- _Work to complete_
Your answer should consist of every line from the records that holds the string "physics".

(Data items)
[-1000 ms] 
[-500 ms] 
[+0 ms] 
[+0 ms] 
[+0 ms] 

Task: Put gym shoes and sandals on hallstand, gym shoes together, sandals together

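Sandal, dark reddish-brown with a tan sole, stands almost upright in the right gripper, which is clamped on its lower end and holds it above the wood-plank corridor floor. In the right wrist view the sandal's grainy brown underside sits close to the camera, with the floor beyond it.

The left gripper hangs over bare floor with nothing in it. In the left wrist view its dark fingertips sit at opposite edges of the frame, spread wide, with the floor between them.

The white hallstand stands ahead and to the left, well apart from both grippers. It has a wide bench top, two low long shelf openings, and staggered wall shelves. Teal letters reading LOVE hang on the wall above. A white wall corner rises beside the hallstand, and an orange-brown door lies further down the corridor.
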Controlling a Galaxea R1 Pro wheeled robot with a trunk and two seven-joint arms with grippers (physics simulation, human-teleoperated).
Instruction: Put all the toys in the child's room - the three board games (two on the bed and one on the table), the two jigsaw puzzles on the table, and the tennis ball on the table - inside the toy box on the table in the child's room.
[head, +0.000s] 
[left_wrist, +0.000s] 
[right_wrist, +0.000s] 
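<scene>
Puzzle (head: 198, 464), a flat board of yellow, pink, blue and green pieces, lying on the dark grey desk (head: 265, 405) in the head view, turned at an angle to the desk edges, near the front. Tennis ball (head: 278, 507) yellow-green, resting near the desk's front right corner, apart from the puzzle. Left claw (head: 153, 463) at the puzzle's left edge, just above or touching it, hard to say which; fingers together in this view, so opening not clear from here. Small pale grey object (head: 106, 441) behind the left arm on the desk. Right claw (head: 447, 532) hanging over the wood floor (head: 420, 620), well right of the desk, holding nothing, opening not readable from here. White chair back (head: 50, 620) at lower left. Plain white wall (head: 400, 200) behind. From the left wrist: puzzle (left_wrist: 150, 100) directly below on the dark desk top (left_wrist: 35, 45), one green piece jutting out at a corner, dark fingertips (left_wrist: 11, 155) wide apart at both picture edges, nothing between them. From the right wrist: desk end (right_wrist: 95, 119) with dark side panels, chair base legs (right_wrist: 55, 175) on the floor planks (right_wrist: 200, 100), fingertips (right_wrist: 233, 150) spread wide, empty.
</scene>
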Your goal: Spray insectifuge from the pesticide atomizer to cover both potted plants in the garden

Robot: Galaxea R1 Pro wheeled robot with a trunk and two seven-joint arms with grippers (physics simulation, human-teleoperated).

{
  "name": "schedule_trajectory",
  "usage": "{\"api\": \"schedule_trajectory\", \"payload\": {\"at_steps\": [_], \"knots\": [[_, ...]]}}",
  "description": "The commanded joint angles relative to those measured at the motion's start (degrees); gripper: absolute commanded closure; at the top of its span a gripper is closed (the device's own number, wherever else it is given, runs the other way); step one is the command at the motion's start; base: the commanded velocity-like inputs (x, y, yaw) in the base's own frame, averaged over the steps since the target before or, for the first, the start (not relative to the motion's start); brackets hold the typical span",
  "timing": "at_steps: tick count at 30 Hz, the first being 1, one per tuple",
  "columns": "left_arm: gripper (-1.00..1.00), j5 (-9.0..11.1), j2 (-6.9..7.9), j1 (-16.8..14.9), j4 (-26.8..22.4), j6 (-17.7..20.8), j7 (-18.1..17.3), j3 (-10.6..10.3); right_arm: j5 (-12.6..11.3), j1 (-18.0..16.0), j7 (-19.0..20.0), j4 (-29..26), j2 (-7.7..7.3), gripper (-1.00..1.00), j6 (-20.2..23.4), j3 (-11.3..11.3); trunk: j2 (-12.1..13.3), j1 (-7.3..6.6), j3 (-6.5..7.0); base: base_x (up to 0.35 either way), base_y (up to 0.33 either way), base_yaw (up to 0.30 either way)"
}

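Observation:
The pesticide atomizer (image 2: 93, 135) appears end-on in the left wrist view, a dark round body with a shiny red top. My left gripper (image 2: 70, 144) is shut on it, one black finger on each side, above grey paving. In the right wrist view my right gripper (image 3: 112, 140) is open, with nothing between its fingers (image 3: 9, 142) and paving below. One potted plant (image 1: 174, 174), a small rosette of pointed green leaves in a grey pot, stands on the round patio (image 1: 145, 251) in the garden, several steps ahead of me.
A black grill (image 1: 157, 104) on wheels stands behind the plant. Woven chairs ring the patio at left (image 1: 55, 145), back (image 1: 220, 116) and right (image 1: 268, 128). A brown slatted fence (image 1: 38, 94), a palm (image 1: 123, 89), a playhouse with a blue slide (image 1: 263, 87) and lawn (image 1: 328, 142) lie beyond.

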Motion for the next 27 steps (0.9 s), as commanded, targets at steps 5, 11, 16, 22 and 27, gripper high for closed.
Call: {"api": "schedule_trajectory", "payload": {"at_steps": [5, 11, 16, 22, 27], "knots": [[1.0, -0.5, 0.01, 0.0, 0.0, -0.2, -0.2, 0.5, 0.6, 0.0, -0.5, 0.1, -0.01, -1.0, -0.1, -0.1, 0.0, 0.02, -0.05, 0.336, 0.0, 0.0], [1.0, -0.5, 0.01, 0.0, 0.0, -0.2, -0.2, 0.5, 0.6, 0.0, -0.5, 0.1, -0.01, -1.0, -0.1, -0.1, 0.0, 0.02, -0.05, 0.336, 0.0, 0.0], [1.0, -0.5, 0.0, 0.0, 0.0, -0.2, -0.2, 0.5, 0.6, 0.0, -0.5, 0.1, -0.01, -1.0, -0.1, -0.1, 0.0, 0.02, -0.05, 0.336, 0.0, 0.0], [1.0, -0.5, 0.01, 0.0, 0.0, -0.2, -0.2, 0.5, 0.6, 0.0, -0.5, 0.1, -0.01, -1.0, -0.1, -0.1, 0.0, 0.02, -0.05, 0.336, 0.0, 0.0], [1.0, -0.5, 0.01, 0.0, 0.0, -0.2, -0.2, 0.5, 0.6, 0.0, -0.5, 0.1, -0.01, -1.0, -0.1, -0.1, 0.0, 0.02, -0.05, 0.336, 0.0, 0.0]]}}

- _Finished task_
Controlling a Galaxea R1 Pro wheeled robot with a trunk and two seven-joint arms with grippers (physics simulation, human-teleoperated).
Robot: Galaxea R1 Pro wheeled robot with a trunk and two seven-joint arms with grippers (physics simulation, human-teleoperated).

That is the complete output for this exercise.